== Action item ==
What follows is a listing; restate every line of it word for word.
■ ■ ■ ■
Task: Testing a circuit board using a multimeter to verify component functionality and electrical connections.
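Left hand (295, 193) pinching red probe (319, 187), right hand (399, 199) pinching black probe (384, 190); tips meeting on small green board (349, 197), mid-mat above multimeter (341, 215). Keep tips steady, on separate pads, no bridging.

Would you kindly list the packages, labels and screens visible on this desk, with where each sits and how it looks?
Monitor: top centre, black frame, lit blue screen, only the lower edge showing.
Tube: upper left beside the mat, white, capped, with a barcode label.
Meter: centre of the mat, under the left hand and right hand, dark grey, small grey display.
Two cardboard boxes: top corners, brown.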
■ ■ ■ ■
== Response box ==
Task: Testing a circuit board using a multimeter to verify component functionality and electrical connections.
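Left hand (295, 193) pinching red probe (319, 187), right hand (399, 199) pinching black probe (384, 190); tips meeting on small green board (349, 197), mid-mat above multimeter (341, 215). Keep tips steady, on separate pads, no bridging.

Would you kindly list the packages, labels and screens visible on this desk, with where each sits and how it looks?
Monitor: top centre, black frame, lit blue screen, only the lower edge showing.
Tube: upper left beside the mat, white, capped, with a barcode label.
Meter: centre of the mat, under the left hand and right hand, dark grey, small grey display.
Two cardboard boxes: top corners, brown.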

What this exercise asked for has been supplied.